• _What the task asks_
Collect every line of the records below that contains the word "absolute".

**** Material provided ****

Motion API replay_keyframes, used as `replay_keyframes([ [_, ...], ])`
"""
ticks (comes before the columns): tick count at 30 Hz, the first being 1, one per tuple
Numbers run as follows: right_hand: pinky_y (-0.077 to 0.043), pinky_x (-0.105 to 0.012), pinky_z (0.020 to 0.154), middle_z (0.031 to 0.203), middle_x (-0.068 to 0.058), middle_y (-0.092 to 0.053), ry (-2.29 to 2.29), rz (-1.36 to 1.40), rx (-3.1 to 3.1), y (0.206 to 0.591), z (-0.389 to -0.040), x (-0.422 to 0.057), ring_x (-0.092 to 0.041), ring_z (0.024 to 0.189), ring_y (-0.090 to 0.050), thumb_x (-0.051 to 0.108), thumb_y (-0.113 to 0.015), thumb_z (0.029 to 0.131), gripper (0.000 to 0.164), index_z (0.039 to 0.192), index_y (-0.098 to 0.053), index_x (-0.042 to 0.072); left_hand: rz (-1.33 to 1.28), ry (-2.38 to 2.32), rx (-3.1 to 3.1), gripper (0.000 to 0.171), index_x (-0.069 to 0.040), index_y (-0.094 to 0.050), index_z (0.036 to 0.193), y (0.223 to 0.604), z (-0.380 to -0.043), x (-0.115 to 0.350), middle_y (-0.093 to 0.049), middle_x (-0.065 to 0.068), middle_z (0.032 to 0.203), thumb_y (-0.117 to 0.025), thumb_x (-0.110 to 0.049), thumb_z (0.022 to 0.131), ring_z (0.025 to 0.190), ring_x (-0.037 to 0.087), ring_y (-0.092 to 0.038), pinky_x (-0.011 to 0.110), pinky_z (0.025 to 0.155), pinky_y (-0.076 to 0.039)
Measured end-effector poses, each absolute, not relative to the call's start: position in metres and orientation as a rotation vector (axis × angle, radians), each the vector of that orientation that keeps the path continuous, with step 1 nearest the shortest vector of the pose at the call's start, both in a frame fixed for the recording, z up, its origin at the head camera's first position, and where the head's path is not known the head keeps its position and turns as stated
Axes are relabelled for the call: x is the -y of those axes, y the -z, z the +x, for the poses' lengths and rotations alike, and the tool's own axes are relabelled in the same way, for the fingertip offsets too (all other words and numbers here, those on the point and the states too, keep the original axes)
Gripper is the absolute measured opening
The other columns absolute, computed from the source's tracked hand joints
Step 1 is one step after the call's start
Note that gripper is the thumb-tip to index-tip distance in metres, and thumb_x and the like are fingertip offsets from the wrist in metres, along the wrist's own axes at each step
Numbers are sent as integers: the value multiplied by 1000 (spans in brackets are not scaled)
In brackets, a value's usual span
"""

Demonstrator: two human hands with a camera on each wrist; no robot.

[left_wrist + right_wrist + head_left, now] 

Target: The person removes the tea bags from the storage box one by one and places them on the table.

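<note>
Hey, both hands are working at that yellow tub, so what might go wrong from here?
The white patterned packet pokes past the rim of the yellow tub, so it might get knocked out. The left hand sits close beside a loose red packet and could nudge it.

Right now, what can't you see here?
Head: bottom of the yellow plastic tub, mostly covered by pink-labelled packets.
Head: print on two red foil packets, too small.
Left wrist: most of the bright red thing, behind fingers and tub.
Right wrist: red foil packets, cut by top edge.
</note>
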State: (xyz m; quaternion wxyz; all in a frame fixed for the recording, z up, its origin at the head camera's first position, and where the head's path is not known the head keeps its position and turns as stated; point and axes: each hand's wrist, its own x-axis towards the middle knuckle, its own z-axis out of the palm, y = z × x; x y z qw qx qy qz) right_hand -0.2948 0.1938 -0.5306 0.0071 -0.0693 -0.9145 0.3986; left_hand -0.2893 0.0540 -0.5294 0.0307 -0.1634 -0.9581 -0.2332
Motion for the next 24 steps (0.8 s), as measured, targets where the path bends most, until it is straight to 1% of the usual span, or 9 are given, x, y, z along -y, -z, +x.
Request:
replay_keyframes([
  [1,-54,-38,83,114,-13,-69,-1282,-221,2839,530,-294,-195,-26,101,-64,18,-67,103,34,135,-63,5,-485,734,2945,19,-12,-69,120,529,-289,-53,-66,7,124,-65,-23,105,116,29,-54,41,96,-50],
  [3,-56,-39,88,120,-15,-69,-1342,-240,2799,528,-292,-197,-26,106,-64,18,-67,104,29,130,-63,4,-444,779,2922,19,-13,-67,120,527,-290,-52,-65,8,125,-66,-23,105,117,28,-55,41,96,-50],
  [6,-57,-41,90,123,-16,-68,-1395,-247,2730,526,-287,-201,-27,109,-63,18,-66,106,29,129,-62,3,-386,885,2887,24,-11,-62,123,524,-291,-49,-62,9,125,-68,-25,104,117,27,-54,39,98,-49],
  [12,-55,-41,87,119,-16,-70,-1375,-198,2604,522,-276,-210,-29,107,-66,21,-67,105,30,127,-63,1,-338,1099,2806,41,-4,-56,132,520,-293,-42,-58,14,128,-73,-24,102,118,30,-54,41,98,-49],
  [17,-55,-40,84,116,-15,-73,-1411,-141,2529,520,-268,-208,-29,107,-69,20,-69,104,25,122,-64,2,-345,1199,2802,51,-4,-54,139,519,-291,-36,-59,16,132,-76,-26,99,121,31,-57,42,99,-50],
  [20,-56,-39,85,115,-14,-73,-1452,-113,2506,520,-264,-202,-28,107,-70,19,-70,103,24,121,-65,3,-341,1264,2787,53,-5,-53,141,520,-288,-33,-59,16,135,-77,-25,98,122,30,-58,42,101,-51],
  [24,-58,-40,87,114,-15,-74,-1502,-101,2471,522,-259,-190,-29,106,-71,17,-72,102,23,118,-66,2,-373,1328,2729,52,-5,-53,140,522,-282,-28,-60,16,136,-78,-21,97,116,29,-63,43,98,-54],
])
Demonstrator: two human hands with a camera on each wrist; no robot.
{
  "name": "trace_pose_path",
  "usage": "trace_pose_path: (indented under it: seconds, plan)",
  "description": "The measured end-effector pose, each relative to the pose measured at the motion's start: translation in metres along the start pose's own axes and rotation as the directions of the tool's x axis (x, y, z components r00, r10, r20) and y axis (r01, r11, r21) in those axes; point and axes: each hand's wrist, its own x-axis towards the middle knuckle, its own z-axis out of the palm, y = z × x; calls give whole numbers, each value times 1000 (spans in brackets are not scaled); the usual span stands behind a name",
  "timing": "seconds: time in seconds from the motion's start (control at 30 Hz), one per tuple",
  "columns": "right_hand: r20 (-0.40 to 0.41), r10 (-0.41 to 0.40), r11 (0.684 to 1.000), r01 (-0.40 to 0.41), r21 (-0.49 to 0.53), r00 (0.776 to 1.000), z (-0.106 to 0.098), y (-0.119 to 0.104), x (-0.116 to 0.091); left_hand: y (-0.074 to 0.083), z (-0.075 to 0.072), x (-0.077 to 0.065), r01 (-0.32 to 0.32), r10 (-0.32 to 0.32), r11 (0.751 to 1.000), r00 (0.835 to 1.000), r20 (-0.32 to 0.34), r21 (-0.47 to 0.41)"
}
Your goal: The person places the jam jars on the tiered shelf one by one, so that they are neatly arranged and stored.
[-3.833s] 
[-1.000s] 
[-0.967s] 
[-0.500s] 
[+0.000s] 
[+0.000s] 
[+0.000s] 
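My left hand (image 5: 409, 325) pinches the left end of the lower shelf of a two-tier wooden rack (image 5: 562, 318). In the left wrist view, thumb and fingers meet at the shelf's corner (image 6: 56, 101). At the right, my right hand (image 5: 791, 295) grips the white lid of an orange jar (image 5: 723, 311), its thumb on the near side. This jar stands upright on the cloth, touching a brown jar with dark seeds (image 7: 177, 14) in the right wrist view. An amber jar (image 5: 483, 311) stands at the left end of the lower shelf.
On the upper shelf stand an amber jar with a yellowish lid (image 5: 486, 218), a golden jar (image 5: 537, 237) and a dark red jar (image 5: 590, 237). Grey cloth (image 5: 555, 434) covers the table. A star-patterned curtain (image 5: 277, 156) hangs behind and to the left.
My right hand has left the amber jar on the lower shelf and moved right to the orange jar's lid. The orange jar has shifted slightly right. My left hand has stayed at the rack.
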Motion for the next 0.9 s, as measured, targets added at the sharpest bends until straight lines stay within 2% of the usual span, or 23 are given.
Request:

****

• _Answer area_
Measured end-effector poses, each absolute, not relative to the call's start: position in metres and orientation as a rotation vector (axis × angle, radians), each the vector of that orientation that keeps the path continuous, with step 1 nearest the shortest vector of the pose at the call's start, both in a frame fixed for the recording, z up, its origin at the head camera's first position, and where the head's path is not known the head keeps its position and turns as stated
Gripper is the absolute measured opening
The other columns absolute, computed from the source's tracked hand joints

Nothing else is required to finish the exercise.